Introduction au respect du droit à l’image des salariés après leur départ
Au cœur des obligations d’une entreprise figure le respect du droit à l’image des salariés, notion consacrée par l’article 9 du code civil français et affirmée par la Cour Européenne des Droits de l’Homme : « Chacun a droit au respect de sa vie privée ».
Concrètement, ce droit à l’image s’applique si les deux conditions suivantes sont remplies :
- Le salarié est identifiable. Cette identification peut se faire par son visage (y compris s’il ne regarde pas l’objectif) mais également par un signe distinctif, un tatouage, ou encore le décor de la prise de vue.
- L’image est prise dans un lieu privé ou un lieu public où le salarié est isolé et reconnaissable. Ainsi, l’autorisation n’est pas nécessaire pour filmer ou photographier un groupe de personne dans un lieu public.
Cette protection demeure même après la fin du contrat de travail, période durant laquelle les images des anciens employés peuvent continuer à vivre au travers des différents supports de l’entreprise (organigrammes, plaquettes, site internet, LinkedIn …).
Les employeurs doivent donc, en dépit des changements naturels des effectifs, concilier les aspects pratiques de la gestion des ressources humaines avec le strict respect des droits fondamentaux de chaque individu.
Prérogative du droit à l’image : L’essence du consentement
La question centrale de la gestion du droit à l’image post-emploi repose sur l’obtention et la conservation du consentement préalable des salariés. Ce consentement ne disparaît pas avec le contrat de travail et doit être respecté aussi longtemps que l’image de l’ancien salarié reste utilisée.
Pour que le consentement soit valide, celui-ci doit être clair, précis, explicite et libre de toute ambigüité.
Il convient d’y inclure l’identification du collaborateur et de l’employeur, la description détaillée du projet, les modalités d’utilisation des images, les supports de diffusion, l’étendue géographique et temporelle de la diffusion ainsi que tout arrangement financier s’y rapportant. Le consentement devrait, de préférence, être stipulé dans une clause spécifique du contrat de travail ou à défaut dans un acte spécial manifestant cette autorisation.
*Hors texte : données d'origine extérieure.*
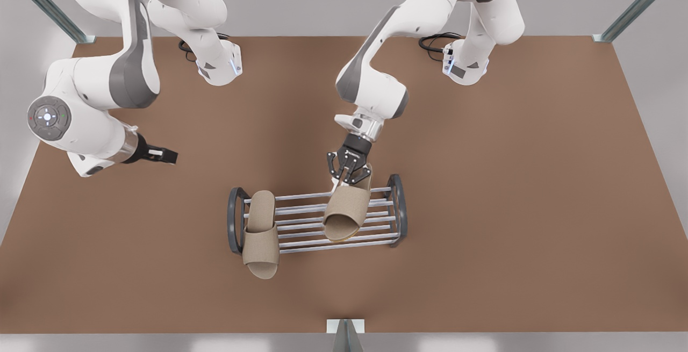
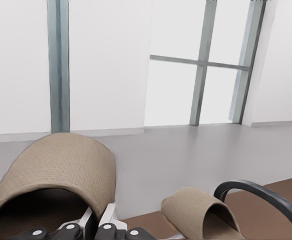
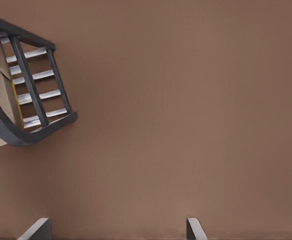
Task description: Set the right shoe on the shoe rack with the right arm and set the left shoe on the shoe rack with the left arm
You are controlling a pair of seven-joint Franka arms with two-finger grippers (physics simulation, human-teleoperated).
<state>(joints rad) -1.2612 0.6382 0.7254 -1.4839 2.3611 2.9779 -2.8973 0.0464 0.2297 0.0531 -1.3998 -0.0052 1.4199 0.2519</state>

Il est particulièrement essentiel pour l’employeur de considérer la durée de validité du consentement et les conditions de sa révocation. En effet, le droit à l’image est un droit personnel et incessible, ce qui exige de la part de l’employeur une vigilance quant à la possibilité que l’ancien salarié puisse soustraire à tout moment son autorisation.
Procédure à suivre en cas de refus ou de retrait du consentement
L’entreprise doit respecter immédiatement le refus ou le retrait de consentement du salarié concernant l’utilisation de son image. En cas de refus, tout support de communication comprenant l’image du salarié doit être retiré ou modifié pour garantir son anonymat.
Sanctions
La jurisprudence française est claire et sanctionne sévèrement le non-respect de cette règle, comme l’atteste l’arrêt de la Cour de cassation dans un arrêt récent précisant qu’une atteinte au droit à l’image suffit à elle seule pour engendrer un droit à réparation, indépendamment d’un préjudice avéré. (Cass. soc. 14 février 2024, n° 22-18014 D).
Le préjudice est ainsi automatique, il appartient aux juges du fond de l’évaluer au cas par cas.
Conclusion et recommandations
La gestion du droit à l’image des salariés pendant la relation de travail, mais également après la cessation de cette dernière demande ainsi une vigilance constante et une approche systématique de la part des employeurs.
Voici quelques recommandations à suivre pour garantir le respect du droit à l’image des anciens collaborateurs :
- Obtenez le consentement écrit de vos salariés pour l’utilisation de leur image, par le biais d’une clause contractuelle ou d’un acte d’autorisation annexe précieusement conservé même après le départ du salarié. Il est essentiel que ce document soit précis quant aux usages envisagés ainsi que sur la durée de validité de ce consentement ;
- Vérifiez régulièrement votre bibliothèque d’images et supports de communication pour vous assurer que toutes les utilisations actuelles sont autorisées ;
- Faites preuve de diligence en retirant immédiatement les images d’un salarié qui retire son consentement ou si son contrat se termine sans consentement prévu pour un usage post-emploi.
- Établissez une politique claire sur la durée d’utilisation des images et les conditions de leur retrait, et communiquez-la à tous les employés. Des accords ou des chartes d’entreprises peuvent notamment être envisagés (même si cela ne vous dispense pas de l’impératif de solliciter et obtenir l’accord individuel de chaque employé préalablement).
Le droit à l’image est donc un domaine complexe impliquant des enjeux juridiques et moraux .
Une gestion attentive et respectueuse de ce droit est non seulement un impératif légal, mais aussi une marque de respect qui renforce la culture éthique et le capital social de l’entreprise.